▸ **Exercise prompt**: Write every line of the material again exactly, with no pictures in the copy.

=== Source material ===

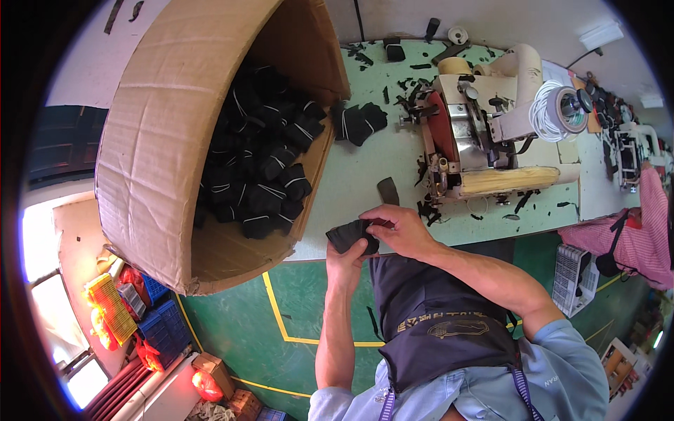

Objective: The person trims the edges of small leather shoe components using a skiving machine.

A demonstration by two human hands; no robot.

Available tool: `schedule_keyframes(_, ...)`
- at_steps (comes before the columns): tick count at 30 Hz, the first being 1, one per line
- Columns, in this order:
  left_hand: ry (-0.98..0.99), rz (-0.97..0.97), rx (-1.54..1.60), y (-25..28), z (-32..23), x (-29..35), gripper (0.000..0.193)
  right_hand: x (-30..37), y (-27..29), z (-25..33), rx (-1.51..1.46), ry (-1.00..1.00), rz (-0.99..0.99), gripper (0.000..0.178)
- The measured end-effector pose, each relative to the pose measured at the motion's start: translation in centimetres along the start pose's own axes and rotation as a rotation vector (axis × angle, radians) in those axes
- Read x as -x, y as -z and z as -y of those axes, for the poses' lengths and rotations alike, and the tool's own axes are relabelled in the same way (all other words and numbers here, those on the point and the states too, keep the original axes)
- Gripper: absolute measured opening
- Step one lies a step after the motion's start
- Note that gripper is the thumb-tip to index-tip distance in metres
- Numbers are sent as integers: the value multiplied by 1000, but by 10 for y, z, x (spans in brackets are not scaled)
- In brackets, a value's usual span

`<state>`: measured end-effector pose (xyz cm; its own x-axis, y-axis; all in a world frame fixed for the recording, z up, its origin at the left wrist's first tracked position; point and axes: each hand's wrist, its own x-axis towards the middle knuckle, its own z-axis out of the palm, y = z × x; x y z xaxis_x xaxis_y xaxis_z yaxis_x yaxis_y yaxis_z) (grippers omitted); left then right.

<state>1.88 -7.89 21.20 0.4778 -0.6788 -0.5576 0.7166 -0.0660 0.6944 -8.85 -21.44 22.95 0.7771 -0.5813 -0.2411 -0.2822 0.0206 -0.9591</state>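
Black fabric, a folded sock piece [353,235], sits at the near edge of the pale green table [365,168], pinched between both hands: the left hand [347,261] grips it from below, the right hand [397,228] closes over its top. A tipped cardboard box [161,140] of bundled black socks [263,161] lies left, a sewing machine [477,133] beyond.

I see one big brown cardboard box [168,133] tipped on its side at the table's left end, its open mouth facing right. Small brown cartons [214,368] sit on the floor at lower left, beside blue and yellow crates [137,316].
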Motion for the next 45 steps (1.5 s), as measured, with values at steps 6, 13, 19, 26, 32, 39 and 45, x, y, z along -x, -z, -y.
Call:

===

▸ **Your response**:
Objective: The person trims the edges of small leather shoe components using a skiving machine.

A demonstration by two human hands; no robot.

Available tool: `schedule_keyframes(_, ...)`
- at_steps (comes before the columns): tick count at 30 Hz, the first being 1, one per line
- Columns, in this order:
  left_hand: ry (-0.98..0.99), rz (-0.97..0.97), rx (-1.54..1.60), y (-25..28), z (-32..23), x (-29..35), gripper (0.000..0.193)
  right_hand: x (-30..37), y (-27..29), z (-25..33), rx (-1.51..1.46), ry (-1.00..1.00), rz (-0.99..0.99), gripper (0.000..0.178)
- The measured end-effector pose, each relative to the pose measured at the motion's start: translation in centimetres along the start pose's own axes and rotation as a rotation vector (axis × angle, radians) in those axes
- Read x as -x, y as -z and z as -y of those axes, for the poses' lengths and rotations alike, and the tool's own axes are relabelled in the same way (all other words and numbers here, those on the point and the states too, keep the original axes)
- Gripper: absolute measured opening
- Step one lies a step after the motion's start
- Note that gripper is the thumb-tip to index-tip distance in metres
- Numbers are sent as integers: the value multiplied by 1000, but by 10 for y, z, x (spans in brackets are not scaled)
- In brackets, a value's usual span

`<state>`: measured end-effector pose (xyz cm; its own x-axis, y-axis; all in a world frame fixed for the recording, z up, its origin at the left wrist's first tracked position; point and axes: each hand's wrist, its own x-axis towards the middle knuckle, its own z-axis out of the palm, y = z × x; x y z xaxis_x xaxis_y xaxis_z yaxis_x yaxis_y yaxis_z) (grippers omitted); left then right.

<state>1.88 -7.89 21.20 0.4778 -0.6788 -0.5576 0.7166 -0.0660 0.6944 -8.85 -21.44 22.95 0.7771 -0.5813 -0.2411 -0.2822 0.0206 -0.9591</state>
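Black fabric, a folded sock piece [353,235], sits at the near edge of the pale green table [365,168], pinched between both hands: the left hand [347,261] grips it from below, the right hand [397,228] closes over its top. A tipped cardboard box [161,140] of bundled black socks [263,161] lies left, a sewing machine [477,133] beyond.

I see one big brown cardboard box [168,133] tipped on its side at the table's left end, its open mouth facing right. Small brown cartons [214,368] sit on the floor at lower left, beside blue and yellow crates [137,316].
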Motion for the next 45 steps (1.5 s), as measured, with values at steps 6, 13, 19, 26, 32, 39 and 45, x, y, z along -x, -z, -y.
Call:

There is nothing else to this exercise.